El énfasis en la felicidad no es menor, pues transforma problemas sociales en problemas individuales y resta dramatismo a la cuestión de la mejora de las condiciones de vida. Joaquín Lavín, en la presentación del domingo 29 pasado, aclara muy bien el sentido personalista de este énfasis: “tiene que ver con factores materiales, pero tiene por sobre todo que ver con actitudes internas y con historias de vida de las personas”, dice.

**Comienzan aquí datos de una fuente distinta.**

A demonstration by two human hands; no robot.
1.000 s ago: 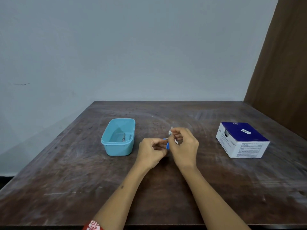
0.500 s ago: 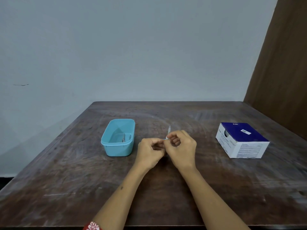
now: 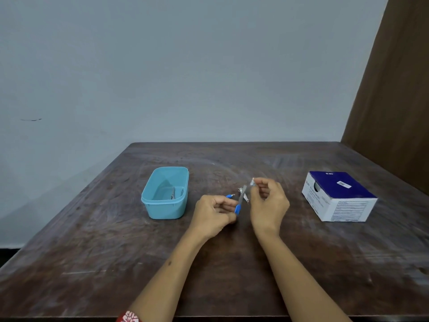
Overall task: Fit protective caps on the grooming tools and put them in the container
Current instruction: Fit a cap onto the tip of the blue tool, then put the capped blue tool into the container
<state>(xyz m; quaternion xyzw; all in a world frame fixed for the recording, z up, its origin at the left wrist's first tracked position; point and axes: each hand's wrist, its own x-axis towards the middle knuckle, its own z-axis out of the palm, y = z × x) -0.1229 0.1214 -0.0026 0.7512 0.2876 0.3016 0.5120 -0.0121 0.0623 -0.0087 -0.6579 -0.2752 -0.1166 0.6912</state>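
Observation:
My left hand [image 3: 214,213] grips the blue handle of a slim metal grooming tool [image 3: 240,200], whose blade points up and to the right. My right hand [image 3: 269,201] pinches a small pale cap [image 3: 252,182] at the blade's far tip. A second blue-handled tool [image 3: 230,195] lies on the table just behind my left hand. A small metal nail clipper [image 3: 241,189] lies between the hands. The light blue container [image 3: 166,194] stands to the left with a metal tool [image 3: 173,194] inside.
A white and dark blue cardboard box [image 3: 339,196] sits at the right of the wooden table [image 3: 116,252]. A brown panel [image 3: 394,89] rises at the far right, and a pale wall stands behind.
The hands were pressed together around the tool. They have drawn apart; the right hand slid up to the blade tip, and the blade and the items on the table now show.

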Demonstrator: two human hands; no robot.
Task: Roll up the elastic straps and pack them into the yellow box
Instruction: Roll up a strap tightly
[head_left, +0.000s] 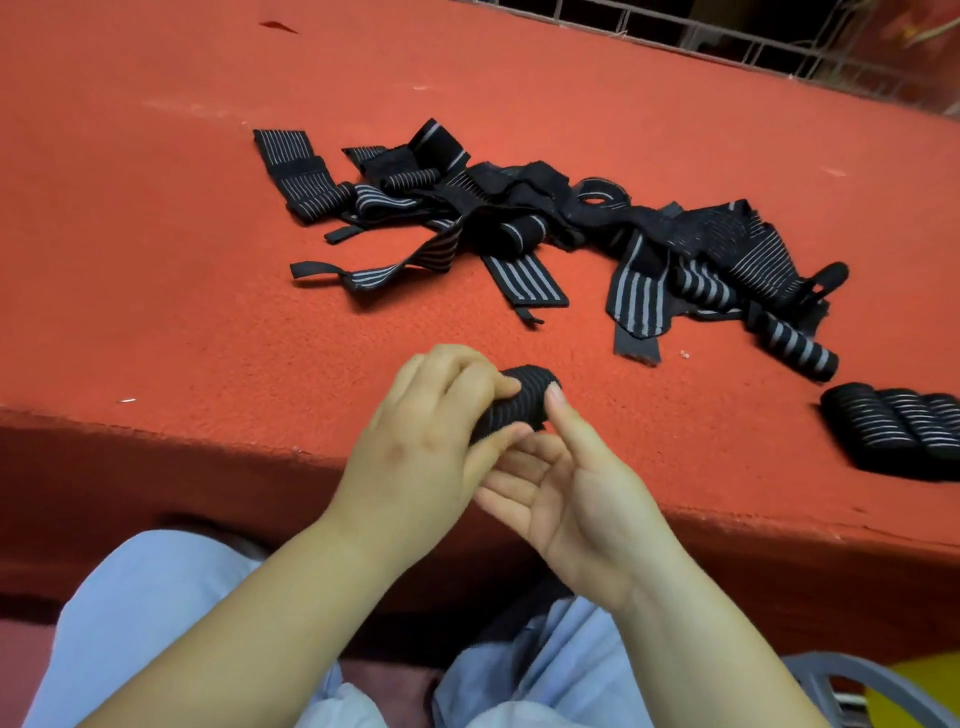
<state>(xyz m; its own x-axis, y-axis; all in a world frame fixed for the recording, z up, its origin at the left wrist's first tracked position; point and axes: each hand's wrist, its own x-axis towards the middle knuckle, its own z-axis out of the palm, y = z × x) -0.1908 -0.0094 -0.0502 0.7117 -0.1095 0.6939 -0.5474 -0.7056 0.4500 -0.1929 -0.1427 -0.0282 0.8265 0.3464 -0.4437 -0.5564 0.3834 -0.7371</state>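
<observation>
The person sits at the near edge of a bench covered in red felt (156, 270), knees in pale blue trousers (140, 613) showing below it. Just above that near edge, about midway along, the left hand (421, 452) grips a rolled strap (514, 402), black with thin grey stripes; its fingers curl over the top of the roll and its thumb presses in from below. The right hand (576, 493) lies palm up just beside it, fingers loose, with the forefinger raised so its tip touches the right end of the roll without closing round it. Farther back, toward the middle of the bench, lies a tangled heap of loose straps (519, 228), some flat, some half rolled, stretching from the left-centre across to the right. At the right end of that heap sits one striped roll (795, 345) lying askew. Near the right edge of the bench, a row of finished rolls (893, 426) lies side by side, touching one another. At the bottom right corner, below the bench, a patch of yellow (919, 691) shows behind a grey chair frame (852, 675); whether it is the box I cannot tell.
</observation>
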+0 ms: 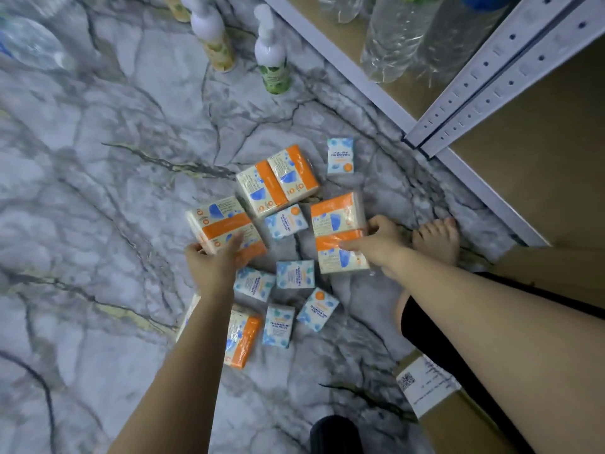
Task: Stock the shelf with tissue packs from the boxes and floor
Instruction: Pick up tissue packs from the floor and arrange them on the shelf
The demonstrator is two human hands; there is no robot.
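Observation:
Tissue packs lie scattered on the marble-pattern floor (98,191). My left hand (212,257) grips a large orange-banded pack (222,221) at its near edge. My right hand (379,240) closes on another large orange-banded pack (337,224) from its right side. A third large pack (276,180) lies behind them, and a fourth (242,339) lies under my left forearm. Several small blue mini tissue packs (294,273) sit between my hands; one (340,155) lies apart near the shelf. The shelf (540,178) stands at the right with a bare brown board.
Two pump bottles (271,57) stand on the floor at the back. Clear plastic bottles (393,37) fill the far shelf bay. A perforated shelf upright (491,80) divides the bays. My bare foot (435,240) is beside my right hand. A cardboard box with a label (425,385) sits at the lower right.

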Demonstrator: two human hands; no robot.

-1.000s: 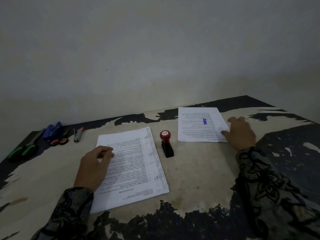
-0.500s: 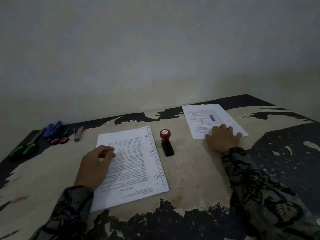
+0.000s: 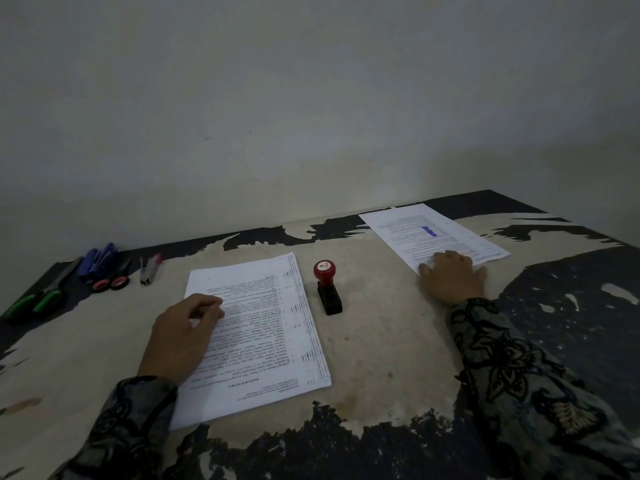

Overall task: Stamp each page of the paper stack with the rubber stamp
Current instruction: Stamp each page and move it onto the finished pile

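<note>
A stack of printed white pages [image 3: 263, 327] lies in front of me, left of centre. My left hand [image 3: 180, 337] rests on its left side with fingers curled loosely on the top page. A rubber stamp [image 3: 327, 285] with a round red knob and black base stands upright just right of the stack, untouched. Far right, a single page [image 3: 433, 233] bearing a blue stamp mark lies skewed. My right hand [image 3: 450, 278] lies flat on its near edge, fingers straight.
The table [image 3: 381, 341] is worn, cream with black patches, and meets a plain wall at the back. At the far left lie green-handled scissors [image 3: 34, 299], blue markers [image 3: 98, 258], red-handled scissors [image 3: 112, 280] and a small grey stapler [image 3: 149, 270].
My right hand has swung the stamped page clockwise and slid it farther right and back. My left hand, the stack and the stamp stay put.
</note>
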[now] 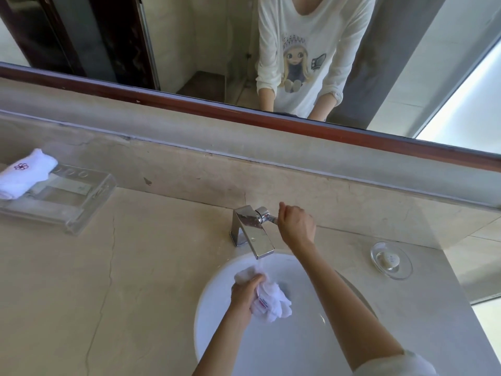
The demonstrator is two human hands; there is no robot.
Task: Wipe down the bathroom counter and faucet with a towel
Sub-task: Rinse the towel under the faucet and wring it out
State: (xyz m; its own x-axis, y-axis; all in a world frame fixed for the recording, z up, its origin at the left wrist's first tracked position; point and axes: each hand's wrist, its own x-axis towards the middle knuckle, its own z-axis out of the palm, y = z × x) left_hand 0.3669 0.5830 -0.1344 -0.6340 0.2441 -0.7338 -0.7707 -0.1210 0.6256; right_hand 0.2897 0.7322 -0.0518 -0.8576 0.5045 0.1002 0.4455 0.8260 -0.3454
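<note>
A chrome faucet (250,232) stands at the back of a round white sink (217,321) set in a beige marble counter (108,280). Water runs from its spout. My right hand (295,225) grips the faucet's side lever (268,217). Over the basin, my left hand (245,293) holds a bunched white towel (271,299) with a small red label, its top just under the stream.
A clear acrylic tray (70,202) sits at the far left with a rolled white towel (24,175) on it. A glass soap dish (391,260) with a soap bar lies right of the sink. A framed mirror (244,50) runs above the backsplash.
</note>
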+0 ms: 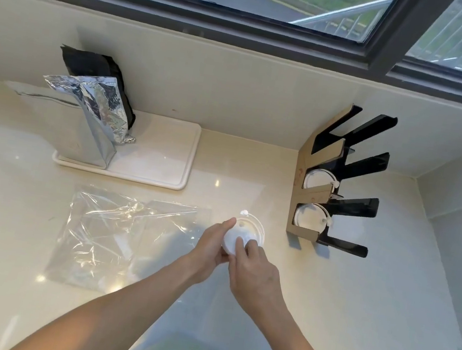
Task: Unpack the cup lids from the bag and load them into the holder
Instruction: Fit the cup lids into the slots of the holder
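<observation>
We have both hands on a small stack of white cup lids (233, 242), just left of the black lid holder (343, 179) and close above the counter (7, 216). Our left hand (210, 245) cups the stack from its far-from-holder side, fingers (228, 225) curled round the edge; our right hand (254, 271) pinches the top lid, thumb and forefinger closed on it. One clear lid (254, 228) lies flat on the counter between the stack and the holder.

The clear plastic bag (112, 238) lies flattened well left of the holder, and looks empty or nearly so; we cannot tell for sure through the glare. The holder already has white lids (314, 178) in two of its lower slots, with the upper slots open.

The risk, as we judge it, is in separating nested lids. They cling together, so a pull on the top one may lift two, or jerk the stack out of our left hand and scatter it. The sip-tab plugs stick out and could catch on the holder's prongs if we slide a lid in tilted. The loose lid beside the holder could also be knocked by our wrist as we reach over.
</observation>
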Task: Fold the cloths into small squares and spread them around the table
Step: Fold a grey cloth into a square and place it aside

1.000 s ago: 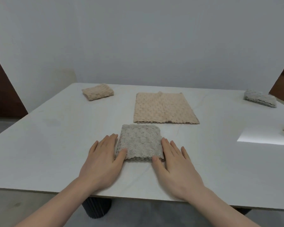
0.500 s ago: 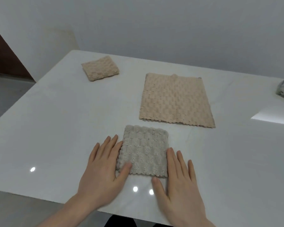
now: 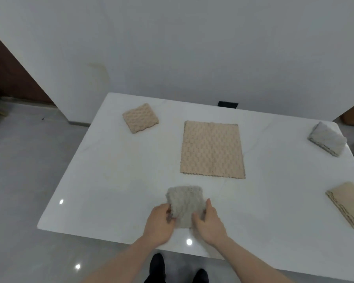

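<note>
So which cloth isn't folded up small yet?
The big beige cloth in the middle of the table. It lies flat and wide, while the four others are small folded squares.

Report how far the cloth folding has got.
Done: three small folded cloths lie spread out, beige far left, grey far right, beige near right. In hand: left hand and right hand grip the folded grey cloth, not yet placed. Left: the large beige cloth lies flat, unfolded.
</note>
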Tool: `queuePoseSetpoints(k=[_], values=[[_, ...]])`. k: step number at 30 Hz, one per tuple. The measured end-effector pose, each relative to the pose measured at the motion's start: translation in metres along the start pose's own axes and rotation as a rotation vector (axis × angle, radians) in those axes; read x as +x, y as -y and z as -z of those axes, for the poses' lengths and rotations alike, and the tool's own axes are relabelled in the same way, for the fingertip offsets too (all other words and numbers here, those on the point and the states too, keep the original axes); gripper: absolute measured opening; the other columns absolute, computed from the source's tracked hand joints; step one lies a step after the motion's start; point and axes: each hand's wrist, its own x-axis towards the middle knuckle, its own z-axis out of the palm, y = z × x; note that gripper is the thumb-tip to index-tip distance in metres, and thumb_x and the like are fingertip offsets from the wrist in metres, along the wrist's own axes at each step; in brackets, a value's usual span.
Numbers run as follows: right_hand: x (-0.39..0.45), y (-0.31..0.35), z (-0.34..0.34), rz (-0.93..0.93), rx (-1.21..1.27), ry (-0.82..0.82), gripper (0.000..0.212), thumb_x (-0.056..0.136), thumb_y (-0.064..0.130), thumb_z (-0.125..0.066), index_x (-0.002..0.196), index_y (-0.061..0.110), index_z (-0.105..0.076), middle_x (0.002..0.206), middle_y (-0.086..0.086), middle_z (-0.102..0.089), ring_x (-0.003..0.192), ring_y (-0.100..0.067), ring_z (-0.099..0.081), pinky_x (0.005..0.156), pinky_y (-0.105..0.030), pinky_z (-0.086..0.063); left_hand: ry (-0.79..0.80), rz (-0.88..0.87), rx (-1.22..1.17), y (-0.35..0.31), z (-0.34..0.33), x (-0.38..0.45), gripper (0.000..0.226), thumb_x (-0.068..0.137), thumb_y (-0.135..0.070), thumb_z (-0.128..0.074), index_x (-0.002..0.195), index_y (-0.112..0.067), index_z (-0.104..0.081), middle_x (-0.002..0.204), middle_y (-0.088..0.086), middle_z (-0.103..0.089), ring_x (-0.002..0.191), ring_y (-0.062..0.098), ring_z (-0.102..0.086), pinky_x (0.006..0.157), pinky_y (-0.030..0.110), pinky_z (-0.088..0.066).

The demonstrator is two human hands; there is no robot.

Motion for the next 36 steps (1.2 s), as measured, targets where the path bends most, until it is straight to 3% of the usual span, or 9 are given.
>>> queuePoseSetpoints(k=[1,4,9,12,17,20,26,30,36], values=[[0.003,0.002,0.0,-0.062,0.1,0.042,0.095,0.09,0.065,-0.05,0.159,0.009,-0.017,0.14,0.001,-0.05,0.126,-0.021,-0.054,0.111,-0.042,-0.044,0.058,0.053,-0.054,-0.006,0.006,-0.006,0.013,0.092,-0.022,-0.059,0.084,-0.032,-0.058,0.087,-0.015,-0.065,0.081,0.004,-0.061,0.076,0.03,-0.054],[0.002,0.003,-0.002,-0.213,0.337,0.082,0.082,0.085,0.055,-0.065,0.148,0.009,-0.039,0.133,-0.004,-0.062,0.114,-0.022,-0.064,0.098,-0.04,-0.056,0.126,0.102,-0.214,-0.01,0.018,-0.017,0.02,0.088,-0.012,-0.063,0.084,-0.031,-0.057,0.089,-0.009,-0.067,0.082,0.01,-0.063,0.079,0.029,-0.053],[-0.028,0.017,0.014,-0.29,0.642,0.147,0.034,0.092,0.026,-0.075,0.119,0.008,-0.067,0.103,-0.005,-0.078,0.094,-0.022,-0.075,0.074,-0.03,-0.061,0.165,0.124,-0.359,-0.019,0.033,-0.031,0.02,0.086,-0.003,-0.062,0.092,-0.021,-0.06,0.091,-0.002,-0.069,0.08,0.009,-0.061,0.071,0.018,-0.049],[-0.042,0.025,0.033,-0.215,0.661,0.074,0.023,0.092,0.023,-0.075,0.111,0.012,-0.07,0.103,-0.005,-0.078,0.09,-0.02,-0.074,0.062,-0.024,-0.055,0.163,0.178,-0.443,-0.026,0.038,-0.036,0.023,0.086,-0.004,-0.063,0.101,-0.021,-0.06,0.093,0.0,-0.068,0.077,0.01,-0.06,0.065,0.017,-0.048],[-0.046,0.038,0.057,-0.104,0.608,0.074,0.022,0.094,0.023,-0.071,0.112,0.013,-0.066,0.104,-0.005,-0.074,0.087,-0.018,-0.073,0.055,-0.018,-0.05,0.053,0.248,-0.489,-0.032,0.038,-0.034,0.015,0.09,-0.038,-0.071,0.099,-0.026,-0.069,0.095,-0.004,-0.073,0.081,0.013,-0.068,0.072,0.026,-0.052],[-0.042,0.044,0.058,-0.053,0.551,0.096,0.021,0.093,0.025,-0.072,0.11,0.015,-0.066,0.102,-0.004,-0.075,0.084,-0.016,-0.073,0.055,-0.017,-0.051,-0.056,0.249,-0.436,-0.028,0.042,-0.036,0.019,0.09,-0.043,-0.073,0.089,-0.024,-0.072,0.087,-0.006,-0.074,0.079,0.014,-0.071,0.08,0.034,-0.059],[-0.034,0.072,0.043,0.04,0.46,0.089,0.024,0.087,0.029,-0.078,0.107,0.017,-0.068,0.099,-0.002,-0.075,0.086,-0.016,-0.074,0.065,-0.025,-0.058,-0.15,0.267,-0.297,-0.003,0.069,-0.037,0.015,0.085,-0.043,-0.074,0.081,-0.03,-0.068,0.078,-0.005,-0.073,0.066,0.012,-0.071,0.071,0.035,-0.059],[-0.028,0.099,0.022,0.072,0.437,0.066,0.022,0.088,0.027,-0.078,0.105,0.016,-0.069,0.098,-0.002,-0.075,0.087,-0.016,-0.073,0.069,-0.025,-0.059,-0.159,0.245,-0.236,0.017,0.1,-0.03,0.02,0.082,-0.05,-0.073,0.08,-0.031,-0.066,0.076,-0.01,-0.072,0.066,0.01,-0.07,0.071,0.034,-0.059],[-0.015,0.145,-0.03,0.049,0.437,-0.005,0.018,0.086,0.026,-0.078,0.098,0.014,-0.072,0.097,-0.005,-0.075,0.089,-0.019,-0.073,0.083,-0.036,-0.062,-0.11,0.202,-0.184,0.06,0.163,-0.012,0.025,0.087,-0.048,-0.074,0.076,-0.027,-0.066,0.074,-0.007,-0.071,0.069,0.012,-0.07,0.071,0.036,-0.059]])
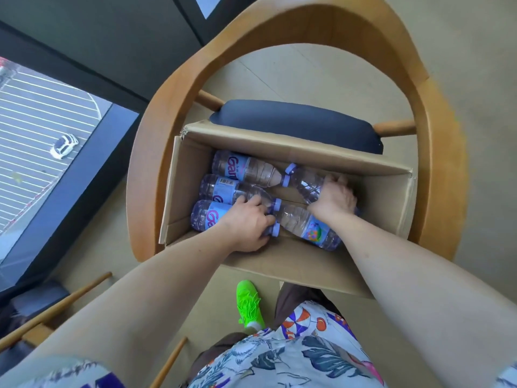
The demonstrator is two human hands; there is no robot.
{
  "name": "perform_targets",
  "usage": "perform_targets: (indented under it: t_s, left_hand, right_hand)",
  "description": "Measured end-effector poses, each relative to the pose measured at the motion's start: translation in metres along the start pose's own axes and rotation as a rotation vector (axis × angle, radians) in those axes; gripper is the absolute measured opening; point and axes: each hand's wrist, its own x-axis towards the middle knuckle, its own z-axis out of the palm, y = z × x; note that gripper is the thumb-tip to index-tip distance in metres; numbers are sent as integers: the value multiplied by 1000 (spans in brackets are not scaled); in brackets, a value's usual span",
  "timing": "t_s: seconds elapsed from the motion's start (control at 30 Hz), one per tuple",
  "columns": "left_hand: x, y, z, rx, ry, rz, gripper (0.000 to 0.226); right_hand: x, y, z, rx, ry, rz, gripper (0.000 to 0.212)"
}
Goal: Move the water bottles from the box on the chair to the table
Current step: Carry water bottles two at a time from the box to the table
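- Five water bottles lie on their sides in the open cardboard box, which sits on the wooden chair with a dark cushion; none has left the box as far as can be seen, so the task looks near its start or mid-way; how many the box began with cannot be told.
- The left hand is down in the box, its fingers wrapped on the neck end of the nearest left bottle, by its purple cap; the grip looks closed on it.
- The right hand is folded over the body of the far right bottle, clamped on it.
- Left to do, by my reading: lift both out, carry them to the desk, then come back for the middle left bottle, the far left bottle and the near right bottle.
- Hidden: the desk is out of view; the fingertips of both hands are tucked under the bottles; the box's near right corner is covered by the forearm.
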Motion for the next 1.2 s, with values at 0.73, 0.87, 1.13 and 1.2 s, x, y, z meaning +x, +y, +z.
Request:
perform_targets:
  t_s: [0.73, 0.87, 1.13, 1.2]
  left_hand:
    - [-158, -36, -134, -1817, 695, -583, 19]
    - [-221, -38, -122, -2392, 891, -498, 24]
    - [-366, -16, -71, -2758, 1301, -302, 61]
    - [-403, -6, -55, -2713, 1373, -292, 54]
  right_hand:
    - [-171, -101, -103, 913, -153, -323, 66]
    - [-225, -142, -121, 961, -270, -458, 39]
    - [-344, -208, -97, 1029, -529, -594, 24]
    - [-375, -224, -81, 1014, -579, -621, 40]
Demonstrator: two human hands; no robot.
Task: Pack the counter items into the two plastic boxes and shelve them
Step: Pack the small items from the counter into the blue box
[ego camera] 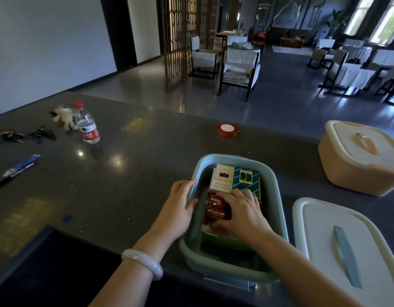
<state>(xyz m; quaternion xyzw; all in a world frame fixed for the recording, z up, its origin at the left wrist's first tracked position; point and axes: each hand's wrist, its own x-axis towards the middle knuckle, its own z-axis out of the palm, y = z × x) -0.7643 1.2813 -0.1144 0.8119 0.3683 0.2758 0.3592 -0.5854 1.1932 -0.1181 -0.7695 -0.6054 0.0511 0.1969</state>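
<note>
Far left on the desk [129, 165], a marker pen [13, 172], a cluster of keys [25, 136], a plush toy [64, 116] and a water bottle [87, 126] remain unpacked, well apart from both boxes. The upright bottle is the likeliest to tip or roll if caught in a hurried reach.

The left hand [180, 203] rests on the left rim of the blue box [278, 196], thumb hooked over the edge: a light steadying grip, fingers only partly curled. The box's near edge appears to overhang the desk front, so downward pressure may tilt or slide it toward the person.

The red tape roll [227, 129] lies beyond the box and is easily overlooked.

Inside the box, the right hand [242, 209] lies on a red packet [216, 209], fingers curled onto it, beside a white carton [221, 177] and a green carton [247, 176]. Whether it grasps or merely presses cannot be told. Contents stacked too high would prevent closure.

The white lid [337, 244] lies just right of the box, near the desk edge; an elbow could knock it off. The orange box [359, 158] stands lidded at far right, so items destined for it cannot enter until it is opened.
</note>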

Lo cierto es que no hay cuestión más apremiante que resolver las necesidades vitales, lo cual implica la creación y distribución colectiva de la riqueza. No se trata de desconsiderar el aspecto subjetivo, todo lo contrario. Nuestro actual modo de vida, al tiempo que fabrica desigualdad y trabajadores pobres, niega y destruye subjetividades, lo que se ve en el explosivo aumento de los llamados trastornos mentales y del comportamiento. Así, el tema es recuperar una visión de totalidad. Sin esto, podrán seguir agregándose indicadores y mediciones, habrán más charlas espirituales, gurús invitados y más spots publicitarios sobre la felicidad, pero estaremos cada vez más lejos de una vida plena y dotada de sentido.